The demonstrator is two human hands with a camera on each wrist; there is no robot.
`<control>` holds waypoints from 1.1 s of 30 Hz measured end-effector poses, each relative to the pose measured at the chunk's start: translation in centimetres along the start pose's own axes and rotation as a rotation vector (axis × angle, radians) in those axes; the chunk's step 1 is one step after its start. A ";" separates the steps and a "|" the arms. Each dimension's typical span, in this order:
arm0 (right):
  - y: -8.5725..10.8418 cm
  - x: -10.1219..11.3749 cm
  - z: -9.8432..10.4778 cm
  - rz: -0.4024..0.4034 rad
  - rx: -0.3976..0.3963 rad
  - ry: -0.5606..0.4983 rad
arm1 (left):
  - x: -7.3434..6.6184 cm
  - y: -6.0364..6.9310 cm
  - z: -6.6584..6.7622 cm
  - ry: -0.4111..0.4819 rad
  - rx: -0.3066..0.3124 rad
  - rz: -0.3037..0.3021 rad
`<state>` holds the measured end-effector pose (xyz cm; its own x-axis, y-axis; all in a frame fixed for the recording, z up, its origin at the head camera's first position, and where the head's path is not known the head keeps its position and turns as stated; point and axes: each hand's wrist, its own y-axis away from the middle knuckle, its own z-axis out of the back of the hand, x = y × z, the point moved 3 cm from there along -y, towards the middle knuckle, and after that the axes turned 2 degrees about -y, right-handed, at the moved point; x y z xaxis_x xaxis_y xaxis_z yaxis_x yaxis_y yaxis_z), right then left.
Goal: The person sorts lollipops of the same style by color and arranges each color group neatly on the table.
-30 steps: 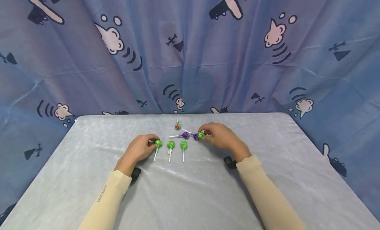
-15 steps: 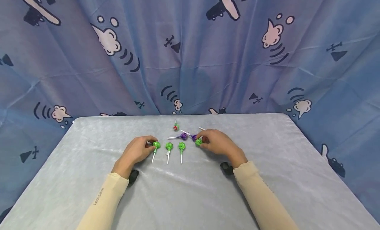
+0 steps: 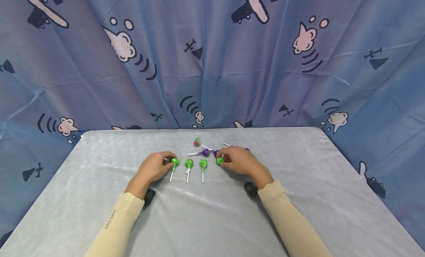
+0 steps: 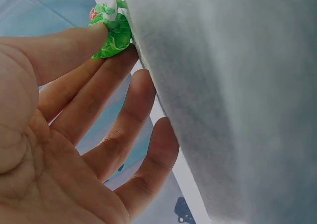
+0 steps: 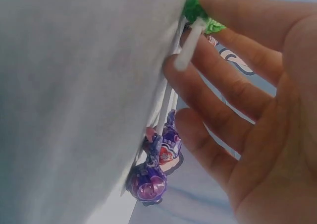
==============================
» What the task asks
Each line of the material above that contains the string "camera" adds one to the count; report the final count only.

» Solution to the problem
2